Oct. 19, 2020 3:14 p.m.

Buy what you need, not what you want.

It’s a lesson UCLA would benefit from learning.

The university recently paid $259,200 for a campus-wide subscription to Slack, a workplace communication platform. UCLA Slack was released on Sept. 21 in what could be described as a “soft launch,” since students were not notified of the new platform.

The sizable purchase comes at a time when the University of California faces a nearly $2 billion loss in revenue due to the COVID-19 pandemic. UCLA alone lost $653 million between March and August – the highest financial loss of all UC campuses. Not to mention, many Bruins face critical financial distress and will likely continue to do so for the foreseeable future.

The university’s purchase of Slack represents an unnecessary splurge that wastes valuable funding administrators are quick to say they don’t have. Rather than throw money at an app many may not use, the university could have used those funds to help students meet more dire needs. Administrators may be removed from their students’ realities, but they would be wise not to make the same mistake moving forward.

After all, a free messaging app is irrelevant when you don’t have the money to pay rent or buy food.

Many students already use GroupMe, a free messaging platform with similar functionality as Slack, and UCLA-provided licensed Zoom subscriptions for both social and academic communication. With these two platforms already employed in full swing, Slack doesn’t bring anything new to the table.

It’s hard to imagine that UCLA Slack will serve the community in a more meaningful way than other purchases of the same amount would. The $259,200 splurge could have helped cover some fall quarter fees for services students are not able to use during the pandemic.

Until week two, the university even charged students without the University of California Student Health Insurance Plan between $65 to $105 to receive COVID-19 tests at Ashe. It begs the question of why the university would choose not to make tests accessible earlier when it clearly had the funds to do so.

Administrators haven’t announced plans to reallocate funds towards student-led initiatives aimed at increasing campus equity and accessibility since cutting their funding. Slack may have its advantages, but the app falls flat in the face of the benefits programs such as Project SPELL or BEST brought to students.
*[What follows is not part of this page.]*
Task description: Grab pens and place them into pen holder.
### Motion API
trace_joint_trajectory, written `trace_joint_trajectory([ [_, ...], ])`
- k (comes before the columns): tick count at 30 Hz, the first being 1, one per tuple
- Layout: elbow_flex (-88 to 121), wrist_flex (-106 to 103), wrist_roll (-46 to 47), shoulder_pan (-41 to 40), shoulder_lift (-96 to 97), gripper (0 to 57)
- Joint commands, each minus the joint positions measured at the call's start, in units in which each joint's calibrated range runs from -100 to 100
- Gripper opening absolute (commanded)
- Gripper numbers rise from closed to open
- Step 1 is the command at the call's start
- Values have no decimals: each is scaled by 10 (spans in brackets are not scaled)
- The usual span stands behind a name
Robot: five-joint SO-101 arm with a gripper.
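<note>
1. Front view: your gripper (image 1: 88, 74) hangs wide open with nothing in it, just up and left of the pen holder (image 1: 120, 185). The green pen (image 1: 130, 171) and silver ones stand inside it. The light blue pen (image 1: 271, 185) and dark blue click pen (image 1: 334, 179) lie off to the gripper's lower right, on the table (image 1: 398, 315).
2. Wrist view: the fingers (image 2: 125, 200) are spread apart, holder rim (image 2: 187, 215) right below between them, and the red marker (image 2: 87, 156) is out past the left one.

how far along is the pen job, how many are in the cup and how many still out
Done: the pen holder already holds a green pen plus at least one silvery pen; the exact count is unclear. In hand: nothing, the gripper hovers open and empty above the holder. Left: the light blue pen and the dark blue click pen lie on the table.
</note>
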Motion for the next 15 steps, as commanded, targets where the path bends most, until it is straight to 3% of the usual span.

Still, it may be unwise to write UCLA Slack off as ill-natured. The purchase comes across as a whole-hearted effort to streamline communication and foster community while Bruins are scattered across the globe.

But it’s hard to justify the purchase of UCLA Slack when each of its goals is already satisfied with pre-existing platforms. In a different year, this purchase might have been a welcome technological advancement on UCLA’s part.

During a pandemic, it is woefully unnecessary.